## The task
Output the full listing below exactly as it reads, and skip anything that is a picture.

## Given material

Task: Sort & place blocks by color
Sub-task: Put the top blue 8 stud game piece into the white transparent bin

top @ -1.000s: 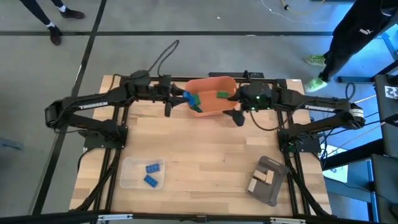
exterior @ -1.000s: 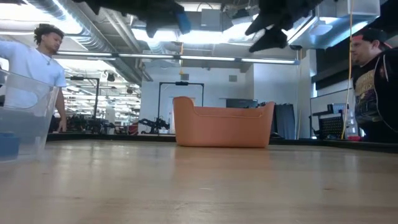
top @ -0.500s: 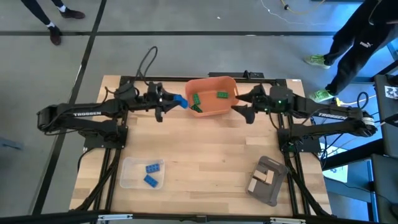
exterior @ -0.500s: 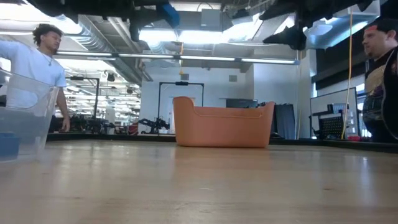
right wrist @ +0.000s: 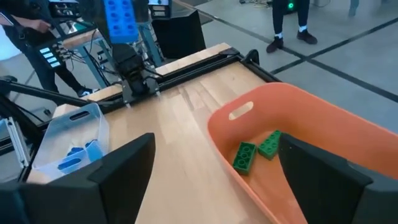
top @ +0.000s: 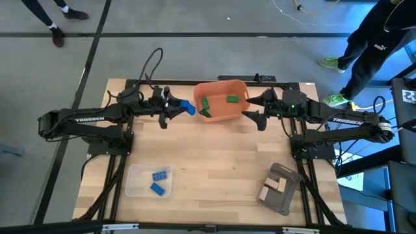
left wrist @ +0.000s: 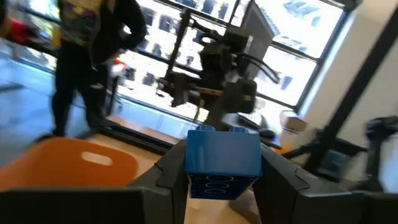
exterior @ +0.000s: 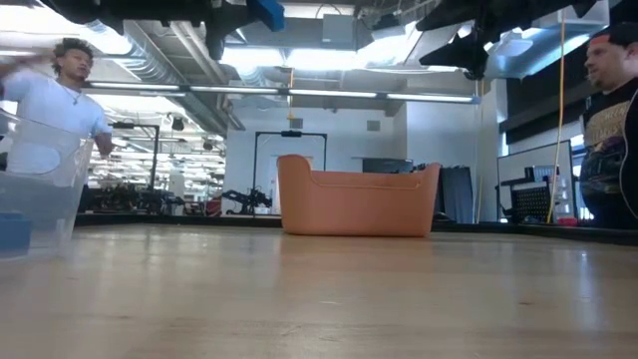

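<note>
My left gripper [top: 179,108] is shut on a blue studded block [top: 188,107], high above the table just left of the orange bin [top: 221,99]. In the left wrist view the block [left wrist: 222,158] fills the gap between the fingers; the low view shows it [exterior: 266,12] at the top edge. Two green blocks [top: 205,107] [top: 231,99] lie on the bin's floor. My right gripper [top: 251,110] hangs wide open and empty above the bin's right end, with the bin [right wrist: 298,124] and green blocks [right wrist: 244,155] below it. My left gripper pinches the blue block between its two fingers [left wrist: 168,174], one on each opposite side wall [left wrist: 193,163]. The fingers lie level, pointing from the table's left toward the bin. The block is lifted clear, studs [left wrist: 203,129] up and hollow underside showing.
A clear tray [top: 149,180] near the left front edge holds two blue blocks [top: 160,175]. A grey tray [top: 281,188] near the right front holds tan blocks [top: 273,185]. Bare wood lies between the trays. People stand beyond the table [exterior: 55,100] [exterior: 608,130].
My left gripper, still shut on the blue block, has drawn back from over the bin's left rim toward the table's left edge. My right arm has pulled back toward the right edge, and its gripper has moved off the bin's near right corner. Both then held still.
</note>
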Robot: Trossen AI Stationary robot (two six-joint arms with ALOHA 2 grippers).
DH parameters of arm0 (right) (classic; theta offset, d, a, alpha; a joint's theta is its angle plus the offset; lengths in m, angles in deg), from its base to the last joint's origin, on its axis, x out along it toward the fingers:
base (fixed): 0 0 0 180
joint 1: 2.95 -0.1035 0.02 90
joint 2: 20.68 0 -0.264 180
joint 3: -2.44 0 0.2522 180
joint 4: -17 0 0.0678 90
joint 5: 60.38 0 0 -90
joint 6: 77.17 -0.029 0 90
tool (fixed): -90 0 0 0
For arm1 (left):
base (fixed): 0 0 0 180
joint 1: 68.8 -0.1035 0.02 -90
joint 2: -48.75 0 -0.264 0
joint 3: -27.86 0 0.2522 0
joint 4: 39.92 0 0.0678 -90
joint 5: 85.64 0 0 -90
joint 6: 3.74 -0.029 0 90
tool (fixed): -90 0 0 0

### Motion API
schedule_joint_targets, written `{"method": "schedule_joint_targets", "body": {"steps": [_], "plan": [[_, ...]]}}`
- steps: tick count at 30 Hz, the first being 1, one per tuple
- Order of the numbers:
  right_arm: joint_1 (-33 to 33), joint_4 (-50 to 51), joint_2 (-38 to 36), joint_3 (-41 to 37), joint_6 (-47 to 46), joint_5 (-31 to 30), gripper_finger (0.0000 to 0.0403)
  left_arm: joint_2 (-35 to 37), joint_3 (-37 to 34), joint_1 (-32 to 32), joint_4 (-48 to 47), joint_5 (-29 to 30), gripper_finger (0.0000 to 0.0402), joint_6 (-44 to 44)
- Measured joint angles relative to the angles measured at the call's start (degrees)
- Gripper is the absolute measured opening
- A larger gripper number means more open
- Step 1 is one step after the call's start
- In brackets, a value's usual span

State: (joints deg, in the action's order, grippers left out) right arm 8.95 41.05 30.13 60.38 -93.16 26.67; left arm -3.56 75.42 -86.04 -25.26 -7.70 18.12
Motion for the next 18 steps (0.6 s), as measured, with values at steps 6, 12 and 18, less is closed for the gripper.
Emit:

## Response below
Task: Sort & place blocks by color
Sub-task: Put the top blue 8 stud game piece into the white transparent bin

top @ -1.000s: 
exterior @ -1.000s: 
top @ -0.500s: 
exterior @ -0.500s: 
right wrist @ +0.000s: 
top @ +0.000s: 
left wrist @ +0.000s: 
exterior @ +0.000s: 

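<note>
My left gripper [top: 179,108] is shut on a blue studded block [top: 188,107], high above the table just left of the orange bin [top: 221,99]. In the left wrist view the block [left wrist: 222,158] fills the gap between the fingers; the low view shows it [exterior: 266,12] at the top edge. Two green blocks [top: 205,107] [top: 231,99] lie on the bin's floor. My right gripper [top: 251,110] hangs wide open and empty above the bin's right end, with the bin [right wrist: 298,124] and green blocks [right wrist: 244,155] below it. My left gripper pinches the blue block between its two fingers [left wrist: 168,174], one on each opposite side wall [left wrist: 193,163]. The fingers lie level, pointing from the table's left toward the bin. The block is lifted clear, studs [left wrist: 203,129] up and hollow underside showing.
A clear tray [top: 149,180] near the left front edge holds two blue blocks [top: 160,175]. A grey tray [top: 281,188] near the right front holds tan blocks [top: 273,185]. Bare wood lies between the trays. People stand beyond the table [exterior: 55,100] [exterior: 608,130].
My left gripper, still shut on the blue block, has drawn back from over the bin's left rim toward the table's left edge. My right arm has pulled back toward the right edge, and its gripper has moved off the bin's near right corner. Both then held still.
</note>
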Robot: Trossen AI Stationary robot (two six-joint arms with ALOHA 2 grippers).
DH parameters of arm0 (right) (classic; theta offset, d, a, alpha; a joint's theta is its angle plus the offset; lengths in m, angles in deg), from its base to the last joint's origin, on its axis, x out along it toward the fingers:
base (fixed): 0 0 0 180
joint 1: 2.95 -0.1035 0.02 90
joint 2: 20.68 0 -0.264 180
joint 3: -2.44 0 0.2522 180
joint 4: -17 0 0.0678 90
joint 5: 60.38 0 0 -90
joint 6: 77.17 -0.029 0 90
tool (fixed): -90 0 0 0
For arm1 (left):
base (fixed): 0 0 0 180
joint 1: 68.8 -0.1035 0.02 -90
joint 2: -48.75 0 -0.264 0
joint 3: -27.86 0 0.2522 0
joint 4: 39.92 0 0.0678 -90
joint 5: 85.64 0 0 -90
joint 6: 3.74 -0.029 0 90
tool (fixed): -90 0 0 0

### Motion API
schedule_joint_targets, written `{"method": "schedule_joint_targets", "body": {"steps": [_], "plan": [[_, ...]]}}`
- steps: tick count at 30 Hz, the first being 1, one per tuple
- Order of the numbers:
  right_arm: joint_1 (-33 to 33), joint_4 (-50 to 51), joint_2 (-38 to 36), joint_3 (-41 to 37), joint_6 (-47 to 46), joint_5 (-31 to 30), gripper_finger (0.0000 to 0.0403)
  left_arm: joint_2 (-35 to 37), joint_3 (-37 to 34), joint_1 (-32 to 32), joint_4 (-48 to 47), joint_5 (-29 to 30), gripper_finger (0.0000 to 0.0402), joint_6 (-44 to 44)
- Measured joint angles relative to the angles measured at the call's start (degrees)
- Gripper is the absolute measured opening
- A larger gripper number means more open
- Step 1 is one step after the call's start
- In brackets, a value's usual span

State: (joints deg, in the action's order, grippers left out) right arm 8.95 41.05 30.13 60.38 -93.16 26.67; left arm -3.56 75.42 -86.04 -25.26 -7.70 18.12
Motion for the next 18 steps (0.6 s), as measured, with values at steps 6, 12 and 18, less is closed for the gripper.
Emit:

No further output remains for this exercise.